Jamie Wood, Beating McEnroe

Jamie Wood: Beating McEnroe

Jamie Wood, Beating McEnroe

Sitting in the lotus position on a mat of taped-together tennis towels, Jamie Wood meditated as the audience idled in. Every now and then he opened one eye to spot someone in the audience, picked up one of the tennis balls encircling him, pointed at the person, and threw it at them. Usually they caught it, and the ones who didn’t had to try again. Any audience member whose energy threatened to disturb Jamie’s Buddhist calm was asked to breathe deeply and control themselves. In other words, don’t go showing off, be centred, and all will be well.

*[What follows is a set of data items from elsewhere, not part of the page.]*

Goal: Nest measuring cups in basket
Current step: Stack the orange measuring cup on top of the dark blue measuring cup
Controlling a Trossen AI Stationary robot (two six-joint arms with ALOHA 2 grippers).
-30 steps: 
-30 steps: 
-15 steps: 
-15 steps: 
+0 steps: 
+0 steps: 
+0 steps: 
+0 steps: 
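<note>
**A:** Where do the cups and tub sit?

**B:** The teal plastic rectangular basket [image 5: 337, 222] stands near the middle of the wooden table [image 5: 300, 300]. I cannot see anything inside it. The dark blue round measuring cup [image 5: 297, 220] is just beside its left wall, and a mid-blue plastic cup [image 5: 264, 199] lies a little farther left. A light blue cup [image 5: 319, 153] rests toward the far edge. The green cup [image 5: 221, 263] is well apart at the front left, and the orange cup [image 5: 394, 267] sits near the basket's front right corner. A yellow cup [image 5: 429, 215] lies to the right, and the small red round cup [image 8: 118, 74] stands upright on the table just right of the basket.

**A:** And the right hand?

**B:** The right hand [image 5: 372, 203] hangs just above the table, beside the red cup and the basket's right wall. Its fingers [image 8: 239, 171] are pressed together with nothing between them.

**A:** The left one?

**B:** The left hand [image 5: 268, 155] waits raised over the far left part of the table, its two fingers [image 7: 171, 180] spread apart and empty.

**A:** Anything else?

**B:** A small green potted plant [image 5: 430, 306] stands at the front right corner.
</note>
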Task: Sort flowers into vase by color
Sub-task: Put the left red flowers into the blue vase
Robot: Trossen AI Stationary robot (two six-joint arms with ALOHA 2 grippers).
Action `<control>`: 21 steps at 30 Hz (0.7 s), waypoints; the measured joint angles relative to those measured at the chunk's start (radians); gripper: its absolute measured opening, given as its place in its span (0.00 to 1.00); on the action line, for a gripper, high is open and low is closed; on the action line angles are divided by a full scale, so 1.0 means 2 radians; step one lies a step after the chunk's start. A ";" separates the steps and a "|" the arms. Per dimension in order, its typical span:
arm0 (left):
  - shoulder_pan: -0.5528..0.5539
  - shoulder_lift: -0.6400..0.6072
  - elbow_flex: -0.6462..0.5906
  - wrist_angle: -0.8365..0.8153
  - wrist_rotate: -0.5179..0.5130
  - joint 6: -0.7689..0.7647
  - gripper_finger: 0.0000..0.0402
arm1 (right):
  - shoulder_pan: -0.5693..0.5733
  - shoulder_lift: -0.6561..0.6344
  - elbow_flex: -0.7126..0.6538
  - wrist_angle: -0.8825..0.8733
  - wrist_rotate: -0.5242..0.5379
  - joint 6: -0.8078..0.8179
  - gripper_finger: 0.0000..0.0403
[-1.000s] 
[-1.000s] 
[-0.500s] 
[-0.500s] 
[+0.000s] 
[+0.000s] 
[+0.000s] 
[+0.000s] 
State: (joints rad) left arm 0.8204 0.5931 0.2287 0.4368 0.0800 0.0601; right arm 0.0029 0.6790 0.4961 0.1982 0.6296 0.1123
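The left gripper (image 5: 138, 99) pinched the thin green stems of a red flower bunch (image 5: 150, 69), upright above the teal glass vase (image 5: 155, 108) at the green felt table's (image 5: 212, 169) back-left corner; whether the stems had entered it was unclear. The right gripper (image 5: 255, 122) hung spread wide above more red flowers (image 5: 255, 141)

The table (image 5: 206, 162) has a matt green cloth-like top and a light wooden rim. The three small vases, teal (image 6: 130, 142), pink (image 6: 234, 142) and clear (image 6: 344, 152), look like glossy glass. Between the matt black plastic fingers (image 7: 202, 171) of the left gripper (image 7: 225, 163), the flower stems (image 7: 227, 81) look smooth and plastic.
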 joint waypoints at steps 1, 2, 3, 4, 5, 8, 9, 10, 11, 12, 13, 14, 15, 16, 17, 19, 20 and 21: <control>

As a young boy, Jamie struggled to find a place in a world divided by fans of John McEnroe and love for Björn Borg. Like Marmite, it was a strictly either/or affair. It was a deeply personal one too, as memories of tennis from that time were tied up in recollections of the performer’s family pinned to the television screen as the famous pair battled it out. Because it was not possible to love both, Jamie stood by Borg, if only for his fetching long blond hair. And of course, unlike McEnroe, Borg exuded the kind of grace and calm under pressure that characterised Jamie’s performance. We, the audience, were therefore being coached in loving Borg; and in loving him we were gently coaxed into falling for Jamie too.

Beating McEnroe’s charm and openness made it hard not to fall for the performer’s argument. This was made all the more remarkable by the fact that the audience was asked to fill in the gaps with possibly the highest levels of participation I have seen recently in theatre. Around Jamie’s coming-of-age narrative, declaimed against a soundtrack sampling news and popular culture from the 1980s onwards, the public were gently invited to step into the performer’s tennis shoes. Your reviewer even made his debut at the Unity Theatre when asked to read out instructions on the back of a postcard for the audience to throw tennis balls at the performer, who stood in the camp pose of the crucified Jesus as we shouted ‘Jamie, you are useless!’ Later, two audience members performed a script that with comical pathos recalled a childhood memory of Jamie and his brother at loggerheads during a tennis match.

The trope of audience participation is obviously well-established in physical theatre circles but can be deployed half-heartedly in some performances. Beating McEnroe went full throttle with it. At times the source of entertainment was the performer flagrantly stepping aside while others did the work. This made complete sense, though, as when another audience member was asked to enact a fight alluded to earlier in the show between Jamie and his schoolyard adversary – only in this instance Jamie played himself. Whether the incident happened or not mattered less than the way in which such clichéd schoolboy angst was mediated through performance. And performance indeed triumphed as the mock fight morphed, hilariously for all concerned, into what seemed like a courtship dance. That the participant performed naturally on stage had everything to do with Jamie’s innate ability to relax his interlocutor – no mean feat in the context of a full auditorium. Referencing autobiographical narrative in order to construct empathy through performance and console the spectator, Jamie Wood will have no problem beating McEnroe again.